--- Exercise directions ---
In the records below, the line with "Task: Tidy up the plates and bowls" opens the range and the line with "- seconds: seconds" closes it; print that range exactly and nothing else.

(Extracted data entries)
-- Opening Marker --
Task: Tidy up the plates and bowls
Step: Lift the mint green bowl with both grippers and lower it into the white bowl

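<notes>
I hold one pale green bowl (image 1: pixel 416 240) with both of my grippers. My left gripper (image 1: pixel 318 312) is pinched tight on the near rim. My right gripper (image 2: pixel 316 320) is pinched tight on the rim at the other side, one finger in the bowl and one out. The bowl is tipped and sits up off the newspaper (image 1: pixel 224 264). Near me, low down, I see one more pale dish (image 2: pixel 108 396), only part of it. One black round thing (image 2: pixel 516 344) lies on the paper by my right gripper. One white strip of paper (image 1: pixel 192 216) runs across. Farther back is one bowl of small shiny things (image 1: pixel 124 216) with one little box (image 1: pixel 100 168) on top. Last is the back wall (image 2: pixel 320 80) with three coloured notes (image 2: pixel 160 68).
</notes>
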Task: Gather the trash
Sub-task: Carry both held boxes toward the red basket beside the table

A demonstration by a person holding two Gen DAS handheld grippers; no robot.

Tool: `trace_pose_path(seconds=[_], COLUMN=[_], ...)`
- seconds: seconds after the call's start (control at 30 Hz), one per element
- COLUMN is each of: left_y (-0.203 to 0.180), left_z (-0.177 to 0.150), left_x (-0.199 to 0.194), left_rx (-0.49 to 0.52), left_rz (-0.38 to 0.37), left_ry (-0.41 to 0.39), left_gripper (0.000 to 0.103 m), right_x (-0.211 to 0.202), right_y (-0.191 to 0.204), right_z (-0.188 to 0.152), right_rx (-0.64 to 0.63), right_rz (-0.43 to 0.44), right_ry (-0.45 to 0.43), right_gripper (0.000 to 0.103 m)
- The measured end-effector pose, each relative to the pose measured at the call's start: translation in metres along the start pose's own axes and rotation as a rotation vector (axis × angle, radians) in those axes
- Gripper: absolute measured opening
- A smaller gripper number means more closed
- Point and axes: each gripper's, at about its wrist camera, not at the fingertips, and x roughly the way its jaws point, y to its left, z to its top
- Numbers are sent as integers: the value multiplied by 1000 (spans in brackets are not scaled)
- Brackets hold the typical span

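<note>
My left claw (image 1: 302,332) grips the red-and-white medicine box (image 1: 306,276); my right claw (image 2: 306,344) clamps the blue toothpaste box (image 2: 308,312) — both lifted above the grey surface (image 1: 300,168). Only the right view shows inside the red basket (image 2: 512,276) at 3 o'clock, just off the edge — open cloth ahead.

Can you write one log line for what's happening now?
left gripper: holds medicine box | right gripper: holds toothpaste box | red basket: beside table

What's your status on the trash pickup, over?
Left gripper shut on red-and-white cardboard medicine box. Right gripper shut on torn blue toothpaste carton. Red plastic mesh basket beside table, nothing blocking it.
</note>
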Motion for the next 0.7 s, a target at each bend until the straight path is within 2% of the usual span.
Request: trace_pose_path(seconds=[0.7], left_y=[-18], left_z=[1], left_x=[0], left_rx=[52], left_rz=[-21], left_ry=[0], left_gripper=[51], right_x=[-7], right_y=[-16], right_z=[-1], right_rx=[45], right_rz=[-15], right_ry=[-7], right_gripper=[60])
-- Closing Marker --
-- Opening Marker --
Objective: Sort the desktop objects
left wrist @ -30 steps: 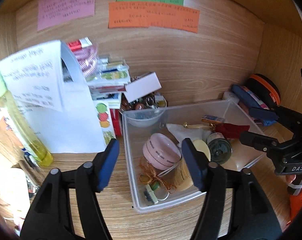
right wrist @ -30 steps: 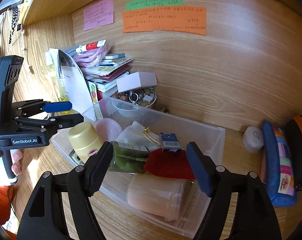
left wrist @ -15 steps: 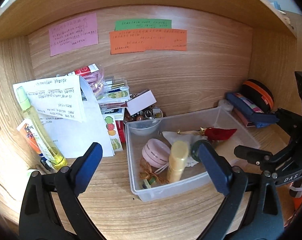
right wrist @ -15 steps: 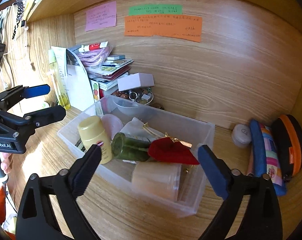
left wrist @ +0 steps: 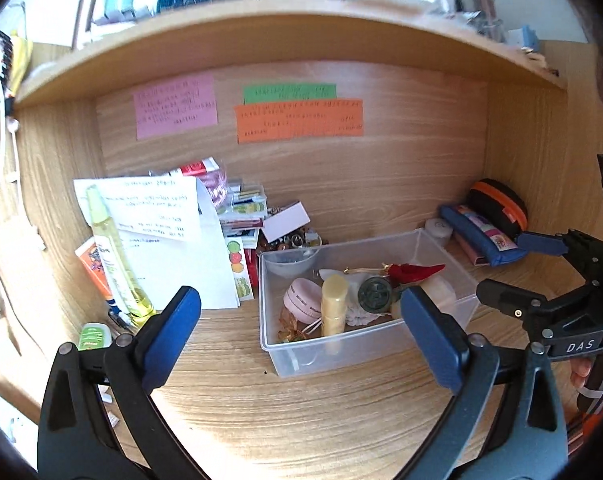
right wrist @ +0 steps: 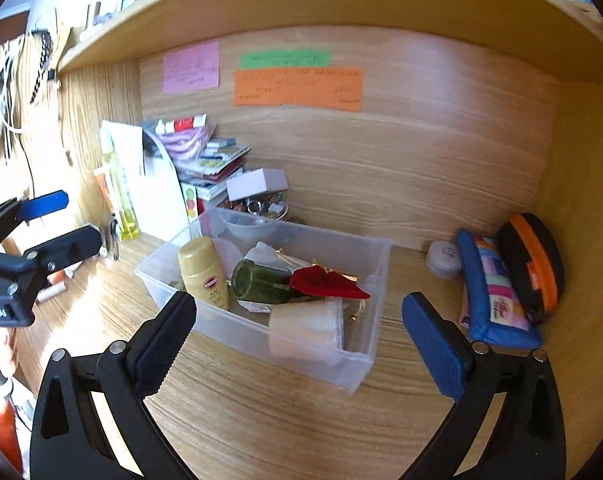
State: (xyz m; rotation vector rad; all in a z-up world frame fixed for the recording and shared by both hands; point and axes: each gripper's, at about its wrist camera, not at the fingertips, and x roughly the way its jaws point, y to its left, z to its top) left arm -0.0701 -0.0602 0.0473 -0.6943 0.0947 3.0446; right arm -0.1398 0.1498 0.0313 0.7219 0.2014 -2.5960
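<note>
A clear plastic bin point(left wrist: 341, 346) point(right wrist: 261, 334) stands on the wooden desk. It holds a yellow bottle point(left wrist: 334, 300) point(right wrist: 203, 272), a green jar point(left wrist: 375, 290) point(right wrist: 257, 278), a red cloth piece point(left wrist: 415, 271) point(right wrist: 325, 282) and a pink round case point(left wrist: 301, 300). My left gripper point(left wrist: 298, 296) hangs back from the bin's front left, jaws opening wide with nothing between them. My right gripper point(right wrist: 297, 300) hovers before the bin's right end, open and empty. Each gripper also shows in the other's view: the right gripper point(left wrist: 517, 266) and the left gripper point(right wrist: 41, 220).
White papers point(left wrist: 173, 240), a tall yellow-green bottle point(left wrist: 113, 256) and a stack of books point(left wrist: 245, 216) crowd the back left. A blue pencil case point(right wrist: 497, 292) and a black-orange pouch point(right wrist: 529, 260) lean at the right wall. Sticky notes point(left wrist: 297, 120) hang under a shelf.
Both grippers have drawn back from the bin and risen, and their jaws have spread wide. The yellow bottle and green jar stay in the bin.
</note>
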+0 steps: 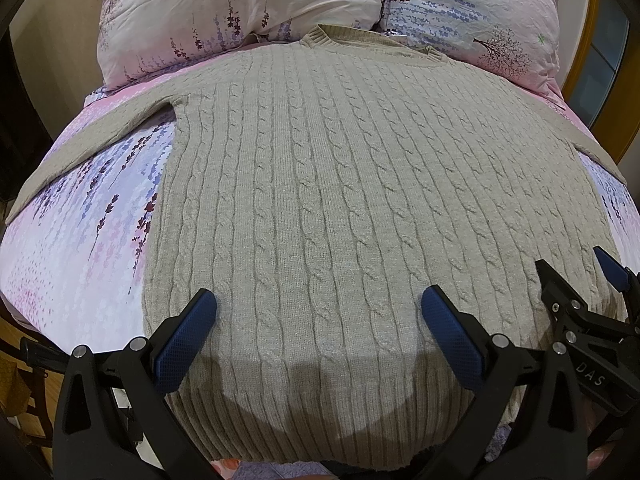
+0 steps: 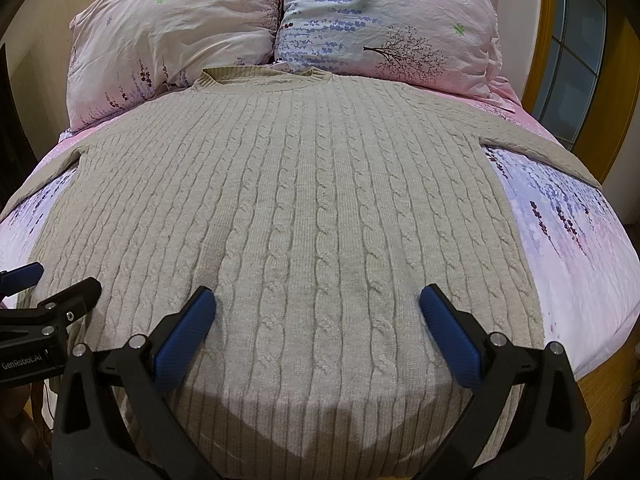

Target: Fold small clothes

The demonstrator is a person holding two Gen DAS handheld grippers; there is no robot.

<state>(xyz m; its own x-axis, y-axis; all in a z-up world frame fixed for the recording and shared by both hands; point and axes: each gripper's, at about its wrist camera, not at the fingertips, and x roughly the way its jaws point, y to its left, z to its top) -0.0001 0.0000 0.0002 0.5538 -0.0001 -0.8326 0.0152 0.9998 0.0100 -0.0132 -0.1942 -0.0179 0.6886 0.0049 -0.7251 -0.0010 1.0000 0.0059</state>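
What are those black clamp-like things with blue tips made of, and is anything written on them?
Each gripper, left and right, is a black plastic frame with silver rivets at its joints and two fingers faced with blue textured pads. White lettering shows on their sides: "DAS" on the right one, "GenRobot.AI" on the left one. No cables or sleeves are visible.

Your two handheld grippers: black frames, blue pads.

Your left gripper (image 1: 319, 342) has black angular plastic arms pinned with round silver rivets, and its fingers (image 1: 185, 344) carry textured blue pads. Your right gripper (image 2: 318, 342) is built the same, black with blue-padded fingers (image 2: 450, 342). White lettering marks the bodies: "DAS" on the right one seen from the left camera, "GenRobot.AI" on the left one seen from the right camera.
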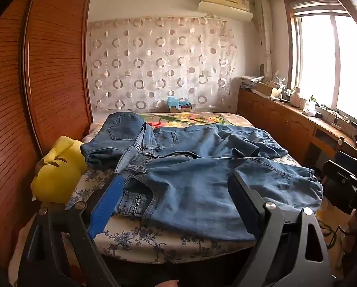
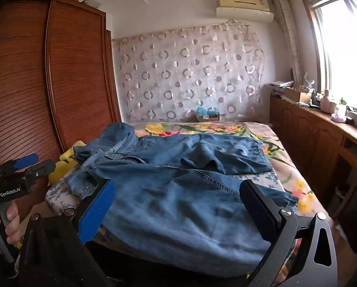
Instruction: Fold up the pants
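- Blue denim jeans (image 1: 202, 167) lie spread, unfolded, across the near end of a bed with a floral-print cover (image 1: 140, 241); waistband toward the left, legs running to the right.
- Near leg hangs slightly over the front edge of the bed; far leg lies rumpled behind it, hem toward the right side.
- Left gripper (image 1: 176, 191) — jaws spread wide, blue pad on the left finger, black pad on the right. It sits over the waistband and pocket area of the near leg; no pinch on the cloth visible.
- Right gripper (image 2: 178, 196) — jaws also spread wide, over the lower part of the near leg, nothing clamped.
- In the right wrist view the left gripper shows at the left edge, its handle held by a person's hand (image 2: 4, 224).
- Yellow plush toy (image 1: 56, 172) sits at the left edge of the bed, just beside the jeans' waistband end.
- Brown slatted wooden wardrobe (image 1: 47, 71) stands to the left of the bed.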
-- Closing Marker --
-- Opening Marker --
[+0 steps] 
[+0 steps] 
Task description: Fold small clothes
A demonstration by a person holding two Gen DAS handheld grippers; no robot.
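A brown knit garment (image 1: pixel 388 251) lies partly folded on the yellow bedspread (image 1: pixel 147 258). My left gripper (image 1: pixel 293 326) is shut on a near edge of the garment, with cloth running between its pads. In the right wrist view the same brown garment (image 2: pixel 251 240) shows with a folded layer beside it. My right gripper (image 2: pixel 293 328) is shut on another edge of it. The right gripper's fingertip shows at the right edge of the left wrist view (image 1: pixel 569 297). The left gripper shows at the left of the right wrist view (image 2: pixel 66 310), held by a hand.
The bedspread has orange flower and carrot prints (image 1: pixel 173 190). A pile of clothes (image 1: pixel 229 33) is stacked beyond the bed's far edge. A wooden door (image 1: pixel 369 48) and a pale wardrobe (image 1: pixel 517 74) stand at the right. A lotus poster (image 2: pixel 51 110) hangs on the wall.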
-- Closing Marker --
--- Expected output ---
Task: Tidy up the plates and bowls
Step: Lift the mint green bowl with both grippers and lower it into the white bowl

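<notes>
I hold one pale green bowl (image 1: pixel 416 240) with both of my grippers. My left gripper (image 1: pixel 318 312) is pinched tight on the near rim. My right gripper (image 2: pixel 316 320) is pinched tight on the rim at the other side, one finger in the bowl and one out. The bowl is tipped and sits up off the newspaper (image 1: pixel 224 264). Near me, low down, I see one more pale dish (image 2: pixel 108 396), only part of it. One black round thing (image 2: pixel 516 344) lies on the paper by my right gripper. One white strip of paper (image 1: pixel 192 216) runs across. Farther back is one bowl of small shiny things (image 1: pixel 124 216) with one little box (image 1: pixel 100 168) on top. Last is the back wall (image 2: pixel 320 80) with three coloured notes (image 2: pixel 160 68).
</notes>
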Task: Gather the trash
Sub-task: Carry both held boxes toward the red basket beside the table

A demonstration by a person holding two Gen DAS handheld grippers; no robot.

Tool: `trace_pose_path(seconds=[_], COLUMN=[_], ...)`
- seconds: seconds after the call's start (control at 30 Hz), one per element

Nothing remains to be done, and the exercise is complete.